The second stage, ushered in by Purim, is characterized by hidden miracles. In our present world, Hashem is no longer openly manifest and clearly visible. In this stage, we must choose to see Hashem within the darkness — to peer past the façade of a meaningless world. It is in this stage that Amalek’s claims are all the more tempting to believe, as it is so easy to ignore Hashem’s involvement in this world. Our challenge is to see past the surface, to see the miraculous within the natural, the ethereal within the mundane, and the infinite within the finite.
A Timeless Battle
Amalek fights for a God-less reality, devoid of spirituality and meaning; a world of Haman, of doubt, where a gap exists between us and Hashem. Only when you look closer, deepening your gaze, do you see the deeper layer of reality, the transcendent root. Hashem is echad – one – and our goal is to see the spiritual oneness inherent within every event and object in this world. Amalek seeks to hide the truth, to disconnect us from our Source, and thus to strip all meaning from life. Only when we see past the surface, when we trace everything that happens in this world back to Hashem- our spiritual Source, will we ultimately defeat Amalek and all that they stand for.

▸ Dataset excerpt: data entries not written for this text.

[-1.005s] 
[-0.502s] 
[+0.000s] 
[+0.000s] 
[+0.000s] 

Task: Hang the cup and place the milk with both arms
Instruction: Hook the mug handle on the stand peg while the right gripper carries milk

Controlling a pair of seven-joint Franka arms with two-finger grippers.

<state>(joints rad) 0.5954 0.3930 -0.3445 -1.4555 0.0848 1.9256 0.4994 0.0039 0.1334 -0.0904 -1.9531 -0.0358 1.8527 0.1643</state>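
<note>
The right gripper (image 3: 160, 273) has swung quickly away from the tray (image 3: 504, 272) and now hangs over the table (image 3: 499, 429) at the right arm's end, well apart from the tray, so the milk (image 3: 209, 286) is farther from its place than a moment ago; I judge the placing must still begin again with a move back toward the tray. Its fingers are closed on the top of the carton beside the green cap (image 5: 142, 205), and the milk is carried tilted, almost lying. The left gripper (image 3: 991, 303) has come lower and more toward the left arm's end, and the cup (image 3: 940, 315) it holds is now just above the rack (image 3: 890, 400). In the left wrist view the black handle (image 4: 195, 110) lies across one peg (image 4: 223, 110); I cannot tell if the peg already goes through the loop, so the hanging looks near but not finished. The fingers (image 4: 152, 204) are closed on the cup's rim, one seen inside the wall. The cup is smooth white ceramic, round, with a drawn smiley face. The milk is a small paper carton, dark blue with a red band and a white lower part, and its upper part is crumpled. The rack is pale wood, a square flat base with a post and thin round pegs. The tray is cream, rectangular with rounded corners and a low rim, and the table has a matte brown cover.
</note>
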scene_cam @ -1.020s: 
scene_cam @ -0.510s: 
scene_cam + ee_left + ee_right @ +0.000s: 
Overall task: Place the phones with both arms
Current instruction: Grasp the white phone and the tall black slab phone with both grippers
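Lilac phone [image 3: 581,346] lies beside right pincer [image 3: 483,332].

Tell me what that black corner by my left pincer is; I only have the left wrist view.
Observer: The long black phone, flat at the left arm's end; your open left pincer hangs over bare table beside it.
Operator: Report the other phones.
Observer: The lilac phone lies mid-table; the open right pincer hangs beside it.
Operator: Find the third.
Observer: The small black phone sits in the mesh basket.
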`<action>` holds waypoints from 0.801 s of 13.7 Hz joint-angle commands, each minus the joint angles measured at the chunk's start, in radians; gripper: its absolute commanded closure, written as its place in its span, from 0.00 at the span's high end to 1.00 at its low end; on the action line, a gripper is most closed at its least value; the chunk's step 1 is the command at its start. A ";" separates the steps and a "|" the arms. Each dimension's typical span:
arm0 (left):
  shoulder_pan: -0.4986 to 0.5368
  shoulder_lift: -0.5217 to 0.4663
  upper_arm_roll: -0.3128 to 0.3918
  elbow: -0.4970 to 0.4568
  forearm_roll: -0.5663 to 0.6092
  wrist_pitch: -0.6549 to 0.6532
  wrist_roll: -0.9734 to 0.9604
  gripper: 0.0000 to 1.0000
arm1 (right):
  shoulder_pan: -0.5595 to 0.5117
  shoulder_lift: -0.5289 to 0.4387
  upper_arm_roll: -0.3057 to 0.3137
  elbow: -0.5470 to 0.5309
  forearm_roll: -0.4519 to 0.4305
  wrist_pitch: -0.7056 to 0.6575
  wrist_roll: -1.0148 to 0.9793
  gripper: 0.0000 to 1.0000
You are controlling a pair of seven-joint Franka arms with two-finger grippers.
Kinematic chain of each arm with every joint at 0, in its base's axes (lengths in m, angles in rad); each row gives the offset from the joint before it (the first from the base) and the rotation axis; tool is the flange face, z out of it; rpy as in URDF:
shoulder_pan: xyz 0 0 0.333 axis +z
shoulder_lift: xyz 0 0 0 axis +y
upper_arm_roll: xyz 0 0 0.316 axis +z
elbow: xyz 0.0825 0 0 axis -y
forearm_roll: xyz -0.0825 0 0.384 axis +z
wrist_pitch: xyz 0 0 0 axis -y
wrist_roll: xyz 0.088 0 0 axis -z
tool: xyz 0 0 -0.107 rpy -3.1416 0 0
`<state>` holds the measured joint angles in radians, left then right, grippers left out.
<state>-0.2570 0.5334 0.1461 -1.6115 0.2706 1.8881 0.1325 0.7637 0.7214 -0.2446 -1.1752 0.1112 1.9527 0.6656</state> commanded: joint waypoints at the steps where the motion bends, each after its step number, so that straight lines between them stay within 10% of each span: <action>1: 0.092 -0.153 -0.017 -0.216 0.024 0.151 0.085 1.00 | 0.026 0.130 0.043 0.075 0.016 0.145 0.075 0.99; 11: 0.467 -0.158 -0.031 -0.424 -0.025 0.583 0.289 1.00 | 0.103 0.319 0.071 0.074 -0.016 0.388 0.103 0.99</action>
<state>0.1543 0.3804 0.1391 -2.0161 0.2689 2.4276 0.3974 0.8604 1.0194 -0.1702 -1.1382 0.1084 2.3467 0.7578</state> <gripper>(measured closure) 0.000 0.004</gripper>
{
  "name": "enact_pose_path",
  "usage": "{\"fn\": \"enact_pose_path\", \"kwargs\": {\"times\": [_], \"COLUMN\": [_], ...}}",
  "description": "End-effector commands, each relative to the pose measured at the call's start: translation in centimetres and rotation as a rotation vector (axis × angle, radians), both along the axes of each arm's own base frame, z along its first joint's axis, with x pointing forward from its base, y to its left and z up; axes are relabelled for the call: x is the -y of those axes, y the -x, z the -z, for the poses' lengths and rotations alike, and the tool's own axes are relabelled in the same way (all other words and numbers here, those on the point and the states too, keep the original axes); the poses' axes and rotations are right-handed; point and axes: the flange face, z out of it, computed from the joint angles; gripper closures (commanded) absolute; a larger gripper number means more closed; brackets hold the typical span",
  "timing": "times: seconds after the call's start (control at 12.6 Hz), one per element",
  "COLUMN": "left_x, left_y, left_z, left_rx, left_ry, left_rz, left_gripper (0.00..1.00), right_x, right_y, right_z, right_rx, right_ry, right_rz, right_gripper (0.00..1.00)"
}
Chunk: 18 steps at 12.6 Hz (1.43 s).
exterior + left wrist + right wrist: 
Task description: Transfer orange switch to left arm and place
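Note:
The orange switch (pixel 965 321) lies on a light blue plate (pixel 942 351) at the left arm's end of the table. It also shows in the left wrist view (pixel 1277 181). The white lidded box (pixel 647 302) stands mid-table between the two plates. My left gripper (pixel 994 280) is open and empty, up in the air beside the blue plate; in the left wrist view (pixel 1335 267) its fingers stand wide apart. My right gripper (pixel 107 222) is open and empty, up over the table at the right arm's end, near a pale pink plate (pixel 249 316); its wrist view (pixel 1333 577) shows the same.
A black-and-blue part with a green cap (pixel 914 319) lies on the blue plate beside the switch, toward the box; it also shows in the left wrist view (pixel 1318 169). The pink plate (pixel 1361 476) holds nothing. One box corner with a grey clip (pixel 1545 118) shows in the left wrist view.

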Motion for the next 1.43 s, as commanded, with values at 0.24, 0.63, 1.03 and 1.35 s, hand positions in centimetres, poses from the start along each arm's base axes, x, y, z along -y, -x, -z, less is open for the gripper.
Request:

Rabbi Shmuel Reichman is the author of the bestselling book, “The Journey to Your Ultimate Self,” which serves as an inspiring gateway into deeper Jewish thought. He is an educator and speaker who has lectured internationally on topics of Torah thought, Jewish medical ethics, psychology, and leadership. He is also the founder and CEO of Self-Mastery Academy, the transformative online self-development course based on the principles of high-performance psychology and Torah.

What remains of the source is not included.